Exercise directions » Taking the listing below, restate word for word each line from the line with "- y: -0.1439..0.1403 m" to the line with "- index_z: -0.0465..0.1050", ends included, and stop there.

*** Data excerpt

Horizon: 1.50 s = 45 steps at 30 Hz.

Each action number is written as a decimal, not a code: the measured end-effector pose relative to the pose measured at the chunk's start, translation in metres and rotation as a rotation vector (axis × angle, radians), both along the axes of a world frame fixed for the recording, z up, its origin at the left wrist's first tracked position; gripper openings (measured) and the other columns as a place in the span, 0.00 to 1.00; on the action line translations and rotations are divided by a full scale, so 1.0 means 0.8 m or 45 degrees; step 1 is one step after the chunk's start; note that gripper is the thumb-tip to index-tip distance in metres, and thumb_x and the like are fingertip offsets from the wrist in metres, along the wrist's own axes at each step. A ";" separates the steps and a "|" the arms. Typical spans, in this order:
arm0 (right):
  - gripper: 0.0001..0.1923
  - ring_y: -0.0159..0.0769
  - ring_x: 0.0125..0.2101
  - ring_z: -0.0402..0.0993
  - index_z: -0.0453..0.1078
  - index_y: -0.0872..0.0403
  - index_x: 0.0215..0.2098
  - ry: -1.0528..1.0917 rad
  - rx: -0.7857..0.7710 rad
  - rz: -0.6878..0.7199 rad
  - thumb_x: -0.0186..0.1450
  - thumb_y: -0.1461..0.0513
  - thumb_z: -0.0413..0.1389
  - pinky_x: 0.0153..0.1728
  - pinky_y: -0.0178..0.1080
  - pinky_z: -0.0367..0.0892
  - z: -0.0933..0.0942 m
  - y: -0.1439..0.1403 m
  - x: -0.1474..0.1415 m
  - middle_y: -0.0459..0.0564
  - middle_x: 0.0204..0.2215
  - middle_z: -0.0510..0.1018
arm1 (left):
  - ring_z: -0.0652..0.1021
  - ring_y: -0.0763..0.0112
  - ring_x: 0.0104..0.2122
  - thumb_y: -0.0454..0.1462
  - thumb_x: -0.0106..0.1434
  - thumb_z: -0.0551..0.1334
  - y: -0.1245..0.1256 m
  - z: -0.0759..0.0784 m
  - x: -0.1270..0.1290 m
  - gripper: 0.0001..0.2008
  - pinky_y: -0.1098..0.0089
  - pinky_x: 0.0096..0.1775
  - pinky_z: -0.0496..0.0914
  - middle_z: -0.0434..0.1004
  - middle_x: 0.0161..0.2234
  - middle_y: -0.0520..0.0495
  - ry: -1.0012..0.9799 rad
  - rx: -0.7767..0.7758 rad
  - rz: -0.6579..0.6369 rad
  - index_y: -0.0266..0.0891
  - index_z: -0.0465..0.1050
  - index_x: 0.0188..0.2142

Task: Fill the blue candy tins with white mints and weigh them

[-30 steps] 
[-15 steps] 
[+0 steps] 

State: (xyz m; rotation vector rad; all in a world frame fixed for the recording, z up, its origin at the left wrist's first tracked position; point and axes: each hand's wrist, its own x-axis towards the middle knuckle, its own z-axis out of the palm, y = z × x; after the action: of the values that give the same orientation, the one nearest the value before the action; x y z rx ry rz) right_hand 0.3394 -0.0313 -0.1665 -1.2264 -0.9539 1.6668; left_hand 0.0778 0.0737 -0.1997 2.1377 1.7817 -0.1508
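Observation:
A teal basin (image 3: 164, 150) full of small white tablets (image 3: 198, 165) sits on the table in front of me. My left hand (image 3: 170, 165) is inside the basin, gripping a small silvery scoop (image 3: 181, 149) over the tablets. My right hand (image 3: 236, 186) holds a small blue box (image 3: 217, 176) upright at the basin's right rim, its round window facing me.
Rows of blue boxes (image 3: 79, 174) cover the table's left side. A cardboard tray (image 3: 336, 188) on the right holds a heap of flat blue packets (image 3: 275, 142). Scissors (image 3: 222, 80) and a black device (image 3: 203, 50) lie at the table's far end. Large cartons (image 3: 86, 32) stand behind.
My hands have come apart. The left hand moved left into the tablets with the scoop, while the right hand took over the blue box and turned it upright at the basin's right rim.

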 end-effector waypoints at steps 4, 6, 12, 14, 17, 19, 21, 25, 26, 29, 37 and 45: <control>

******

Exercise result »
  - y: -0.1439..0.1403 m
  - x: -0.1474..0.1415 m
  - middle_y: -0.0459..0.0564
  - middle_x: 0.0204..0.2215
  - middle_z: -0.0510..0.1018
arm1 (left):
  - ring_z: -0.0652..0.1021
  - ring_y: -0.0763..0.0112
  - ring_x: 0.0104..0.2122
  - thumb_y: -0.0454..0.1462
  - thumb_x: -0.0106..0.1434
  - thumb_z: -0.0551..0.1334
  - y: -0.1245..0.1256 m
  - z: -0.0759..0.0784 m
  - x: -0.1270..0.1290 m
  - gripper: 0.0001..0.2008
  - pinky_y: -0.1098..0.0089
  - pinky_x: 0.0096..0.1775
  - pinky_z: -0.0496..0.0914
  - middle_z: -0.0434..0.1004
  - middle_x: 0.0161..0.2234
  - middle_y: -0.0520..0.0495
  - ry: -1.0012..0.9799 rad
  - rx: -0.7767..0.7758 rad
  - rz: -0.6579..0.6369 rad
  - index_y: -0.0266..0.0891
  - index_z: -0.0465..0.1050

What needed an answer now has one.